September 30, 2022

Live News Update: China Cuts Mortgage Lending Rate Amid Real Estate Crises, COVID

Live News Update: China Cuts Mortgage Lending Rate Amid Real Estate Crises, COVID

Central bankers will be packing their bags ready for a few days outdoors this week. But unlike the rest of us, their annual August vacation—to Wyoming—will not be a holiday.

The Jackson Hole Economic Symposium, which begins Thursday, will be closely watched, and with good reason. The monster of inflation has removed its shackles and is spreading all over the world.

Federal Reserve Chairman Jay Powell is the title of the symposium – and he is scheduled to speak on Friday – with the public keen to hear guidance on the course of rate setting in the US. His comments are likely to be tough Recent data On the US job market and views from the Federal Open Market Committee – The July minutes revealed some uncertainty about the strength of employment in the US, but the committee still called for a restrictive policy to set interest rates to calm price pressures.

UK inflation problems will be highlighted with the expected announcement from energy regulator Ofgem regarding new caps on gas and electricity prices. Unfortunately for the British, indications are that the pain of the domestic energy crisis is only just beginning. There was an ominous sign last week when the director of Ofgem quit in protest In the way changes in energy prices have given “a huge benefit to businesses at the expense of consumers”.

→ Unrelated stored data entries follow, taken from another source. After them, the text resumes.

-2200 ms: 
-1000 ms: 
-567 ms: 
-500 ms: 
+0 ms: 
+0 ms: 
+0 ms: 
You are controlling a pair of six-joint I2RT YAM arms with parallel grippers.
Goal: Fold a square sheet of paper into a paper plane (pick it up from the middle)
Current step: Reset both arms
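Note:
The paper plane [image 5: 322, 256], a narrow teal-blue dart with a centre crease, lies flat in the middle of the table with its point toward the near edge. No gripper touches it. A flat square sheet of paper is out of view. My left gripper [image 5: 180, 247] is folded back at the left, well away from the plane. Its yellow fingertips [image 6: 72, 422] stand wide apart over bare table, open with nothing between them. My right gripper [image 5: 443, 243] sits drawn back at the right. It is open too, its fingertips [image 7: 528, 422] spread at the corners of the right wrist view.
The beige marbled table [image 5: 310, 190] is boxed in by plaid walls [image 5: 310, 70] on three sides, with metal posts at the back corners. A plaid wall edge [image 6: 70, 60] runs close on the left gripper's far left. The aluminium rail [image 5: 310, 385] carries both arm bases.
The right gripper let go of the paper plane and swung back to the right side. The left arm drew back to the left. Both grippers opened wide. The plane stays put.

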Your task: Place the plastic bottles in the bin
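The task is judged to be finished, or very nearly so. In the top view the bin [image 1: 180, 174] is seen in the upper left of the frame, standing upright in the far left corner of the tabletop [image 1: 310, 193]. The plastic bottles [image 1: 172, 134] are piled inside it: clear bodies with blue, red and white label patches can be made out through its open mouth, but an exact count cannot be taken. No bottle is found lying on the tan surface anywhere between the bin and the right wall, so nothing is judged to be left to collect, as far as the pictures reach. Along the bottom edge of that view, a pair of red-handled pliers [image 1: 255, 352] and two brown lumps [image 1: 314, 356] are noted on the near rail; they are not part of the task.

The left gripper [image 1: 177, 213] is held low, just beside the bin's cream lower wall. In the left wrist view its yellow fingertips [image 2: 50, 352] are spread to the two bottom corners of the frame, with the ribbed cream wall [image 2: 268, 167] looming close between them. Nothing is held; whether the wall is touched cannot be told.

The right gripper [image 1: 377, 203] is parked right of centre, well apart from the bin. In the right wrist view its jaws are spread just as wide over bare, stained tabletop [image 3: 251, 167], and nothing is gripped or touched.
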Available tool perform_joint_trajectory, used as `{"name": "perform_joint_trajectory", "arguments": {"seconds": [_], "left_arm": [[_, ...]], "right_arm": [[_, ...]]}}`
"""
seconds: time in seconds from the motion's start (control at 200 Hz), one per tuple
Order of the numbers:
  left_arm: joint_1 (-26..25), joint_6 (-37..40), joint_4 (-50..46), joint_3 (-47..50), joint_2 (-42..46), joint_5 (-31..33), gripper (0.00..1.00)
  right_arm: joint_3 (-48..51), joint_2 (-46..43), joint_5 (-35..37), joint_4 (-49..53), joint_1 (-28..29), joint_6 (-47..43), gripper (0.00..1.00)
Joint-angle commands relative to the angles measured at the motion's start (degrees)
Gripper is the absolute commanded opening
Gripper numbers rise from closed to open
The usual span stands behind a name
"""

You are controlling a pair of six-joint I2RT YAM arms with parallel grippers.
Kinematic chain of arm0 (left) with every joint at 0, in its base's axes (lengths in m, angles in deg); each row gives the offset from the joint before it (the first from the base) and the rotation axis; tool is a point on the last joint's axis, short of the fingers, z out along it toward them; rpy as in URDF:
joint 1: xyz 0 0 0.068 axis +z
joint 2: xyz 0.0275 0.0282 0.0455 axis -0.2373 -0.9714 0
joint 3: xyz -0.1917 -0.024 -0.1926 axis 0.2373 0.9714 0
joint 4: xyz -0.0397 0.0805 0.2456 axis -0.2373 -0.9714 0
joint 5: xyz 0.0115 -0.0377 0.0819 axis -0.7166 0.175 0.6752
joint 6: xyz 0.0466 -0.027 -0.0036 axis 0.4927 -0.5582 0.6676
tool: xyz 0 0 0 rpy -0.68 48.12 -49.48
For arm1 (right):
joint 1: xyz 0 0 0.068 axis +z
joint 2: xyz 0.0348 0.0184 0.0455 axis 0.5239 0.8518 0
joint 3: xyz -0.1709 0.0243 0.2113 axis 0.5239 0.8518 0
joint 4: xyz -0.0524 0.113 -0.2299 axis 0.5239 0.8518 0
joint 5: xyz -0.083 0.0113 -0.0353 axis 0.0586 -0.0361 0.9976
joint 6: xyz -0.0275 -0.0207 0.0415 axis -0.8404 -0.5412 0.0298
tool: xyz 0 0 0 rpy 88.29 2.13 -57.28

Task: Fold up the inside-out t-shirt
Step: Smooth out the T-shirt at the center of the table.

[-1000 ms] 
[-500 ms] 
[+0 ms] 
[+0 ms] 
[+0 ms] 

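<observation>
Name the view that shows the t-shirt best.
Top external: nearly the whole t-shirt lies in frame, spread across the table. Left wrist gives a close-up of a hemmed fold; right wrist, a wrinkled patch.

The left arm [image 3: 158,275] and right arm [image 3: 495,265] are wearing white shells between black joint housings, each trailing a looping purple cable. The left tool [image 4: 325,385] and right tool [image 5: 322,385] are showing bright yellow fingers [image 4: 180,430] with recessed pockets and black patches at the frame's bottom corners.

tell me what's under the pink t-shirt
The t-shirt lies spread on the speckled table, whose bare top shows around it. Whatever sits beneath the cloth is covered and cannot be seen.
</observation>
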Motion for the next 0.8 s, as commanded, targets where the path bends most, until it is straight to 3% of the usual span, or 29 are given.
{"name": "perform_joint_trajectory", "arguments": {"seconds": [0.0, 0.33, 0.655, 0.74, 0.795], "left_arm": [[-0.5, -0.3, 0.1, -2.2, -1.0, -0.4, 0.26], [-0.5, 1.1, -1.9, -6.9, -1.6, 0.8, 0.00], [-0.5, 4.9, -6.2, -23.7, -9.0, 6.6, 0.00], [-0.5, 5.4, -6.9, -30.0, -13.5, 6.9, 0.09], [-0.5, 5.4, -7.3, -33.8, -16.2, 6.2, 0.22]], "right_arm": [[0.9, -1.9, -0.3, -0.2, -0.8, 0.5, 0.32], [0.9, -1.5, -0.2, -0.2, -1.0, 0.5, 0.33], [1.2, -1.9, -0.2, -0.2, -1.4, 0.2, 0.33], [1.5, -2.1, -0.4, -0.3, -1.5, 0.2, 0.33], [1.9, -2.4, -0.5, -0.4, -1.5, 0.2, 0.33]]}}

Then there is Ukraine, where it will be on Wednesday Celebrating six months Since the all-out Russian invasion, a sombre has happened on the same date as the country’s Independence Day – and just two days after Russia’s National Flag Day festivities.

The Edinburgh Festival is back on the streets of the Scottish capital this year and will celebrate a successful return with the traditional closing fireworks party on Sunday – the same day as the anniversary of Martin Luther King’s “I Have a Dream” speech. A reminder that we can build a better future.

economic data

Surveys dominate the spreadsheet this week, notably the flash PMI reports, the rush of business action and consumer confidence, giving an indication of relative economic strength around the world.

The US will also release personal income, durable goods and home sales data, while Japan will release inflation figures. On Thursday, we will get the minutes of the last meeting of the European Central Bank’s Monetary Policy Committee.


There is a post-close topic for this week’s financial results. For some, like pandemic lovable Zoom and Delivery Hero, it will be about returning to Earth as the hybrid world of work settles down.

Others hope things will return to normal after two years of restrictions. We have a handful of airlines announce quarterly numbers.

Qantas grabbed headlines this month for hiring its own managers As baggage handlers To ease the chaos in the terminal buildings. And the flying kangaroo appears to have rediscovered some rebound, predicting a drop in net debt to around A$4 billion ($2.8 billion) by the end of the year, while generating underlying earnings growth of about A$500 million in the second half.